» **Task requirements**: Please give the count of lines below that include "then" and leave out everything else.

» **Input data**:
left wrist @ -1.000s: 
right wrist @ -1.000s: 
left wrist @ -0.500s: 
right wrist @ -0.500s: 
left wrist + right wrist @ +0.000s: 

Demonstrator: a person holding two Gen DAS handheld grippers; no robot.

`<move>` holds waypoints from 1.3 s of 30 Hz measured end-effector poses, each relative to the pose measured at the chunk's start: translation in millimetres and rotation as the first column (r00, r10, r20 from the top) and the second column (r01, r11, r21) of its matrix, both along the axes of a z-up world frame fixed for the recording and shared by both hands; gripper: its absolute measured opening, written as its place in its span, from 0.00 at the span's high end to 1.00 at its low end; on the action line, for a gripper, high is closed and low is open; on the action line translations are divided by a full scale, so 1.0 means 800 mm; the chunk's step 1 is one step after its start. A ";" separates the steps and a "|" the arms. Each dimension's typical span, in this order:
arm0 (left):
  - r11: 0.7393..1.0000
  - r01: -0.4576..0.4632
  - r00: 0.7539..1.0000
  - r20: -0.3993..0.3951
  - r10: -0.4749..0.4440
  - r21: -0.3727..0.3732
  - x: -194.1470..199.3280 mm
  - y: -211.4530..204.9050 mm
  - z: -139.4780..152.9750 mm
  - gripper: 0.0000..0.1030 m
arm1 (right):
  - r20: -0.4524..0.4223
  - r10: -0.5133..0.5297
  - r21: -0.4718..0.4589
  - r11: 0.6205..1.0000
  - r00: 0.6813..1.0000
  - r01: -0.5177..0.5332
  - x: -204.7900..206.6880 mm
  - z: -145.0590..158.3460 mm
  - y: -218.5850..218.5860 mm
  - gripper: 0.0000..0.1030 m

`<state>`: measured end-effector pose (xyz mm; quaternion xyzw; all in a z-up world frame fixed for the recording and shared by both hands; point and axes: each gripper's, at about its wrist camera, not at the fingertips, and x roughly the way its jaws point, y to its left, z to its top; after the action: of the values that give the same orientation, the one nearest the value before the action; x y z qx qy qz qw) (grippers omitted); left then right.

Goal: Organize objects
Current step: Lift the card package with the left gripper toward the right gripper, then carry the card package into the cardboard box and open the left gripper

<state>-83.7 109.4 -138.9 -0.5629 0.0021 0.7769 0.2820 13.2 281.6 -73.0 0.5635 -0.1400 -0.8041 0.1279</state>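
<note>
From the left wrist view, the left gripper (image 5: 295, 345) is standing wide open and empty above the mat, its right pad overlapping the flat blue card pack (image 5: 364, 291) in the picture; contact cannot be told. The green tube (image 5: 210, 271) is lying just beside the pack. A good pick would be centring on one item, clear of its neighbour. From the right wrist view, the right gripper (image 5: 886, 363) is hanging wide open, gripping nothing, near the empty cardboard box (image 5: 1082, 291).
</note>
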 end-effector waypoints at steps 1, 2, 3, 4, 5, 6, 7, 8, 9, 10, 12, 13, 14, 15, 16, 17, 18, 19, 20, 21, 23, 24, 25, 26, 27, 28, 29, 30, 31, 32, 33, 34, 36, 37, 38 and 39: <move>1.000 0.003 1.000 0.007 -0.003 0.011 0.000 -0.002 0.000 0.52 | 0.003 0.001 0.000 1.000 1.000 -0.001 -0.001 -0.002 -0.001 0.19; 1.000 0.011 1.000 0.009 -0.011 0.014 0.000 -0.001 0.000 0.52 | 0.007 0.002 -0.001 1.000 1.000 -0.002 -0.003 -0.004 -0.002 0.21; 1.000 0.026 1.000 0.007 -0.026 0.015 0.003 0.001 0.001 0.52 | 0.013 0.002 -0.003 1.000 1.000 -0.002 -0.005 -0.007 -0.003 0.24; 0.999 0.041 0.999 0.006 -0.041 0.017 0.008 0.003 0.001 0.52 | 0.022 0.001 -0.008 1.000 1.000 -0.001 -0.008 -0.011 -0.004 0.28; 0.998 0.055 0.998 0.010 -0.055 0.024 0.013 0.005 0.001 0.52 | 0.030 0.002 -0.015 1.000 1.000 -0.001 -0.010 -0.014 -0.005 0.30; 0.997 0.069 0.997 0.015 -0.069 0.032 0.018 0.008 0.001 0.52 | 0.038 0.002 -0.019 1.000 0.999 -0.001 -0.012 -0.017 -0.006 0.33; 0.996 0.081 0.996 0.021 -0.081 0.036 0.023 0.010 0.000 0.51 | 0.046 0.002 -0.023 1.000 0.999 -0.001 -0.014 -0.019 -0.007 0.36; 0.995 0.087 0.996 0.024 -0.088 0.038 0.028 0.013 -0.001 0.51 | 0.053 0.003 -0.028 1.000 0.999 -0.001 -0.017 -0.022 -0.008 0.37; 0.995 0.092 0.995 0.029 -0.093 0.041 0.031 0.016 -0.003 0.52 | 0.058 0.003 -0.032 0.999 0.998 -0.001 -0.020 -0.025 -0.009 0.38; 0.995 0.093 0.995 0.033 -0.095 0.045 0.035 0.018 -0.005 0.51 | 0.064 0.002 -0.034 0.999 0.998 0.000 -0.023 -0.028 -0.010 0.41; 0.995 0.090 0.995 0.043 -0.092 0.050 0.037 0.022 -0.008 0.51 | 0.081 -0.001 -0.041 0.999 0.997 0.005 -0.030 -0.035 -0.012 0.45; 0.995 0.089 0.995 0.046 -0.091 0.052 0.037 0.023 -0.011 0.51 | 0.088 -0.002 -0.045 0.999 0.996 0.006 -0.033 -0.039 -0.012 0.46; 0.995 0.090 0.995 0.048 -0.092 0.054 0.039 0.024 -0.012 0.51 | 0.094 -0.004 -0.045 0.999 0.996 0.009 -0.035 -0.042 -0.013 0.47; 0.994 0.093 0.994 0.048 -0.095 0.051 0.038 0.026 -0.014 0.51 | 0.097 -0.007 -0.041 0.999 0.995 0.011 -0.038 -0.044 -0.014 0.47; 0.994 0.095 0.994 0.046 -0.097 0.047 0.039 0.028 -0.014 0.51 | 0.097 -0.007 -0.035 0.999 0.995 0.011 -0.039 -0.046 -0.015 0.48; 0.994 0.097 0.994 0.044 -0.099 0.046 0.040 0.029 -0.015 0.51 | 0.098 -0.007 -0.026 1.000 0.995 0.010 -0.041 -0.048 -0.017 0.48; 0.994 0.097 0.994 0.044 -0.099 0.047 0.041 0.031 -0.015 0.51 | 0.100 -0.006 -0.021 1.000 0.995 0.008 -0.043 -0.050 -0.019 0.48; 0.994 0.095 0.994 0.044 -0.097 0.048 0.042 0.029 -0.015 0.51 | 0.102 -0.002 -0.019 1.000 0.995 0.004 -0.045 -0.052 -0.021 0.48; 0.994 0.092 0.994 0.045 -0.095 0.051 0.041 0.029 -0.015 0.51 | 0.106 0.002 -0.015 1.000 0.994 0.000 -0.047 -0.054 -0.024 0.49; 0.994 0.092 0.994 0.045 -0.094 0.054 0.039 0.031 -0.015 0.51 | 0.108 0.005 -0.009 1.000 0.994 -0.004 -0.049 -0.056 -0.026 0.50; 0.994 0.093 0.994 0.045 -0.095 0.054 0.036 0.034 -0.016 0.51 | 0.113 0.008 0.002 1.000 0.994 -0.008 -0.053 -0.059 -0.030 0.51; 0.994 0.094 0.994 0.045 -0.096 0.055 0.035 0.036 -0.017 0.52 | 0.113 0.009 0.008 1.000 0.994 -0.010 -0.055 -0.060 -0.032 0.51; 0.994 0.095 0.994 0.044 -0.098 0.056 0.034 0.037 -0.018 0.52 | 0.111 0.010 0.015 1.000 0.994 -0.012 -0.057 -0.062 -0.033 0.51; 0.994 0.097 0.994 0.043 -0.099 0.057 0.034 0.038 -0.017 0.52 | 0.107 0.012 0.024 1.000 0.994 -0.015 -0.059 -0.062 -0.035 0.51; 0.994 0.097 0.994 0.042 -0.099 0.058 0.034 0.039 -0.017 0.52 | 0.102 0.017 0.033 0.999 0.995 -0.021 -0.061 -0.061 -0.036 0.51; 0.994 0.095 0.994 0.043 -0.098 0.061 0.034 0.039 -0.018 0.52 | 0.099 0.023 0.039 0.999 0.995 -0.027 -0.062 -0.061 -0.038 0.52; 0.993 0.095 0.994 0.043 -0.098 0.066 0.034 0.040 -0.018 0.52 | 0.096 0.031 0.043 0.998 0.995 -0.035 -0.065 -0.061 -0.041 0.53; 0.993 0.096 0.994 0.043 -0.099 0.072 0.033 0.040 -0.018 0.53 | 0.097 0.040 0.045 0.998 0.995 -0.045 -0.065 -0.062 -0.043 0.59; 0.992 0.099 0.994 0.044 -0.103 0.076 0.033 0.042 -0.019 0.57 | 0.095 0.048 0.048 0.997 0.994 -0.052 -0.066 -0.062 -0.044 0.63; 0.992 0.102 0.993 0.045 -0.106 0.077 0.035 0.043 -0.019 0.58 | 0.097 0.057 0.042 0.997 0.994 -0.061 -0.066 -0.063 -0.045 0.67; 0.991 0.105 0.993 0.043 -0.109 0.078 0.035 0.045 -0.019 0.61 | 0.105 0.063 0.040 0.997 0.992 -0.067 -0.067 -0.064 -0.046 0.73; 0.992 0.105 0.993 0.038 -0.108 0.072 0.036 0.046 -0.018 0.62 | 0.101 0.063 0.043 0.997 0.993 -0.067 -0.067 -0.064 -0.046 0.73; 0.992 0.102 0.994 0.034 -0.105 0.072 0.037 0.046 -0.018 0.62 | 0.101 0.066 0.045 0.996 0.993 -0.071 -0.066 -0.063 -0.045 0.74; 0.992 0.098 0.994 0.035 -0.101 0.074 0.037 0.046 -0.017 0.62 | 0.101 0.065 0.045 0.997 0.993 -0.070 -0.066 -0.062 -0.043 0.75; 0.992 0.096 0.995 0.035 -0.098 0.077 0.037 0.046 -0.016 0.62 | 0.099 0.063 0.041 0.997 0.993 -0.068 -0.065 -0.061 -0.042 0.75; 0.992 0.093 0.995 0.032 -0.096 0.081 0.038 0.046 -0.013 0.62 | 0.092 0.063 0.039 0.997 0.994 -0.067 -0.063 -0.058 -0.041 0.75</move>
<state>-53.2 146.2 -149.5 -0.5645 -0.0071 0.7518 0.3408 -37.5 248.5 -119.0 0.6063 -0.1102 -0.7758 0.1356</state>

» **Answer to the problem**: 2